▸ Records shown
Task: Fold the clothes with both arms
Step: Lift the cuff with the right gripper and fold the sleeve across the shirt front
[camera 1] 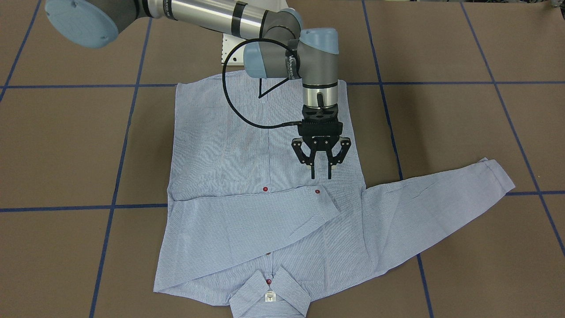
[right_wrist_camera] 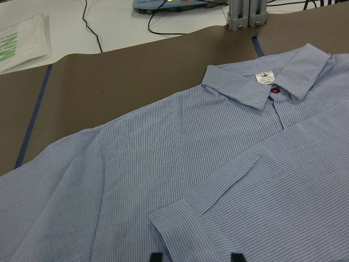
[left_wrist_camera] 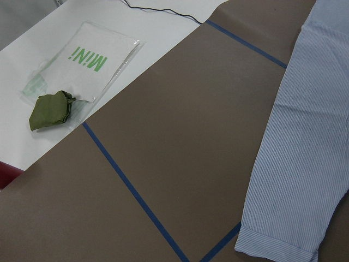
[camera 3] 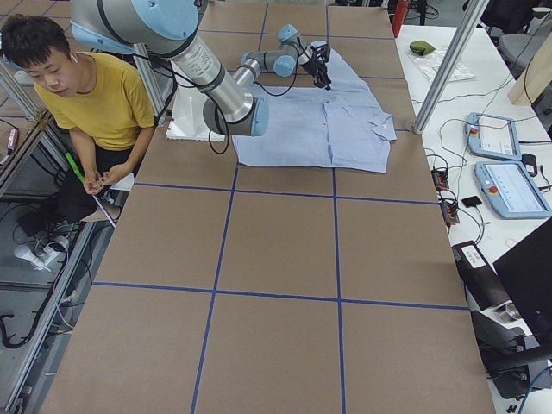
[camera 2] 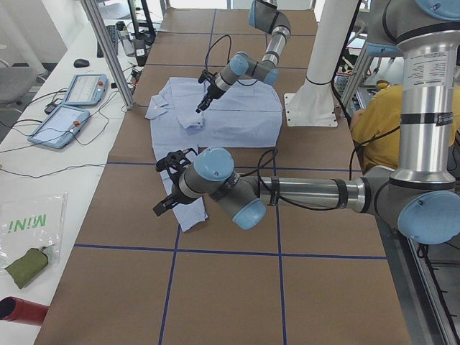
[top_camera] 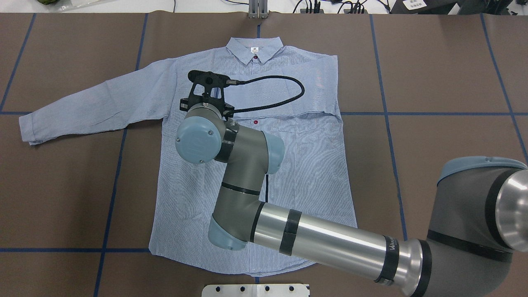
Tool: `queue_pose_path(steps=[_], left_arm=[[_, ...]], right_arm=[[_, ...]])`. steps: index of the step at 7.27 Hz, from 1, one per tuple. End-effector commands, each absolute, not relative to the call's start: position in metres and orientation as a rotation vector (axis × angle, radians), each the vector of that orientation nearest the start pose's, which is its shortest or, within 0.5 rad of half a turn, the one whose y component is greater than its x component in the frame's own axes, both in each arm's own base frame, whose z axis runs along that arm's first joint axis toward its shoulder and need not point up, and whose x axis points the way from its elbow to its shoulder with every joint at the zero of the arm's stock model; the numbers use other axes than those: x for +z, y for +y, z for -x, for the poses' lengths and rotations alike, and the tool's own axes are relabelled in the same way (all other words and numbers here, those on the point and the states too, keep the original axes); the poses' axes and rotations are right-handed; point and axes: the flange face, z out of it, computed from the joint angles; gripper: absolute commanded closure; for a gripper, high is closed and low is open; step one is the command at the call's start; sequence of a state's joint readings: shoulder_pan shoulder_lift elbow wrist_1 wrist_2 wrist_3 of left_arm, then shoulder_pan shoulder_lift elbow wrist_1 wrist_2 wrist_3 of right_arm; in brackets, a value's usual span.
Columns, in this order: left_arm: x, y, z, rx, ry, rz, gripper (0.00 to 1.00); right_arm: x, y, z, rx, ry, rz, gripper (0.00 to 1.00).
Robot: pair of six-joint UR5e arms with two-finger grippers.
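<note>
While the left claw (camera 2: 162, 204) cannot be judged, the right claw (camera 1: 321, 175) hangs released over the shirt (camera 1: 220, 145).

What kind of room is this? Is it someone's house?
Probably a robot lab, not a house: a big robot arm hangs over a shirt on a tape-gridded table, with control tablets alongside.

Green pouch (left_wrist_camera: 50, 111) touching clear MINI-printed bag (left_wrist_camera: 90, 57)

Right gripper (camera 1: 321, 175) hovers, fingers (camera 1: 313, 171) spread, over the shirt (camera 1: 220, 145)
</note>
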State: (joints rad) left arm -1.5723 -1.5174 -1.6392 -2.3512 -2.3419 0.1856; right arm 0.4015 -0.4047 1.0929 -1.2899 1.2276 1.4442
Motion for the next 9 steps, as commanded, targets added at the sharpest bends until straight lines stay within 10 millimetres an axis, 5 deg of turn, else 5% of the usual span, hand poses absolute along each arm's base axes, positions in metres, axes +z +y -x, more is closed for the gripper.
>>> queue_pose_path(steps=[1, 3, 4, 6, 8, 9], left_arm=[[0.562, -0.491, 0.065, 0.47, 0.661, -0.82, 0.0], [0.556, -0.496, 0.056, 0.442, 0.684, -0.826, 0.0], [0.57, -0.498, 0.035, 0.455, 0.714, -0.816, 0.0], [0.607, -0.498, -0.021, 0.425, 0.81, -0.768, 0.0], [0.642, -0.489, -0.061, 0.291, 0.849, -0.761, 0.0], [0.648, -0.49, -0.094, 0.201, 0.823, -0.747, 0.0]], right_arm=[[0.024, -0.496, 0.679, 0.407, -0.799, -0.465, 0.01], [0.022, -0.552, 0.609, 0.422, -0.764, -0.334, 0.01], [0.046, -0.577, 0.565, 0.391, -0.772, -0.31, 0.01], [0.117, -0.576, 0.458, 0.308, -0.769, -0.303, 0.0], [0.186, -0.565, 0.324, 0.174, -0.775, -0.301, 0.0], [0.219, -0.569, 0.28, 0.091, -0.78, -0.292, 0.0]])
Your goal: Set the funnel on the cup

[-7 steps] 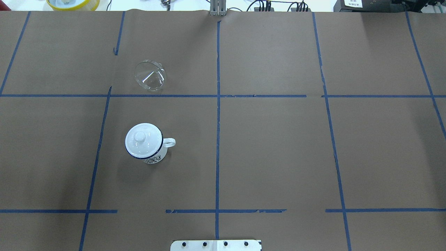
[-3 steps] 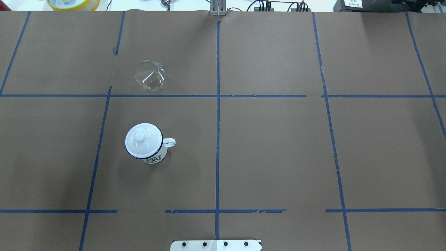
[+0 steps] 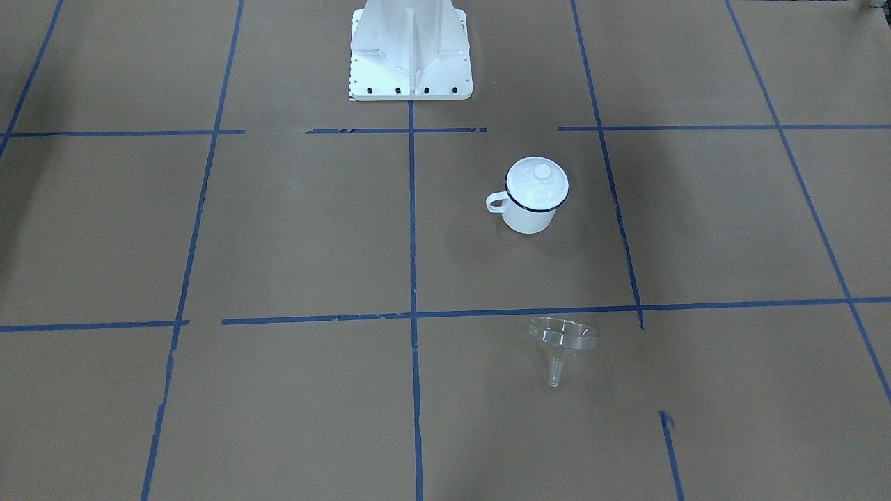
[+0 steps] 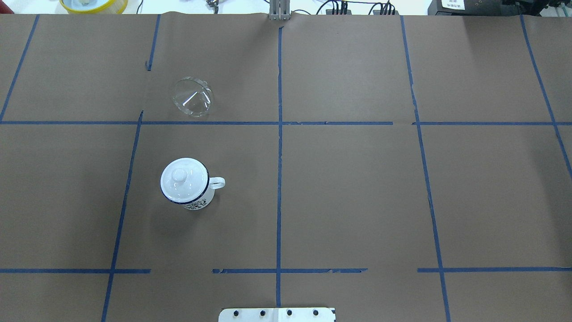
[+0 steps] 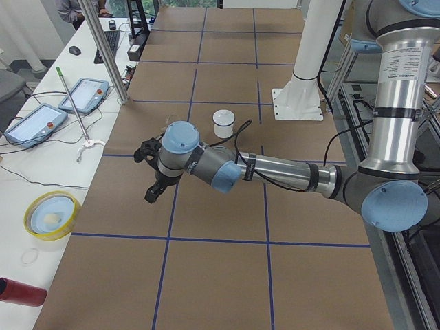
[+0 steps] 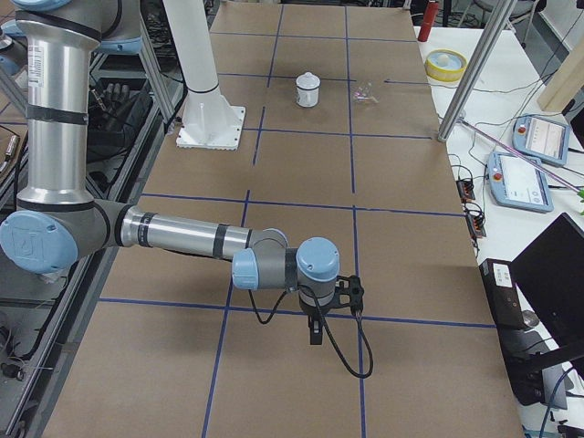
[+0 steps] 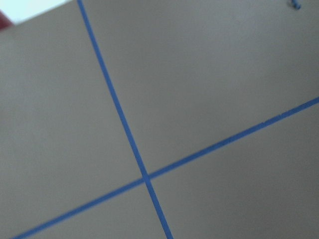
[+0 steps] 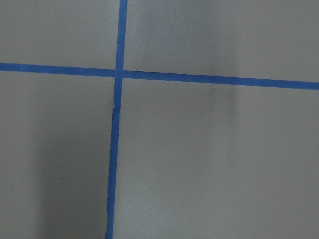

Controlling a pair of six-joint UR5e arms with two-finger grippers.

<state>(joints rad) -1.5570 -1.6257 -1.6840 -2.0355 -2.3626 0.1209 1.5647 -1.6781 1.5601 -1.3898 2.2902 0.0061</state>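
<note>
Bench [image 4: 357, 188] covered in brown paper [image 4: 482, 197] and divided into rectangles by blue tape lines [image 4: 279, 179]. A white mounting plate [image 4: 277, 314] sits at the middle of the robot's edge. In the left half, a lidded white cup [image 4: 185, 185] stands upright. Nearer the far edge, well apart from it, a clear funnel [image 4: 192, 96] lies on its side.

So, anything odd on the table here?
The cup has its knobbed lid on, closing the mouth the funnel should sit in. The funnel lies tipped on its side, apart from the cup.
</note>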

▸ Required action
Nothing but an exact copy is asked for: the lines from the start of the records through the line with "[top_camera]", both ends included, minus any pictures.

▸ Task result
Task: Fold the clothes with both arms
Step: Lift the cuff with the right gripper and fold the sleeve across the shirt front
[camera 1] 
[right_wrist_camera] 
[left_wrist_camera] 
[camera 3] 
[camera 2] 
[top_camera] 

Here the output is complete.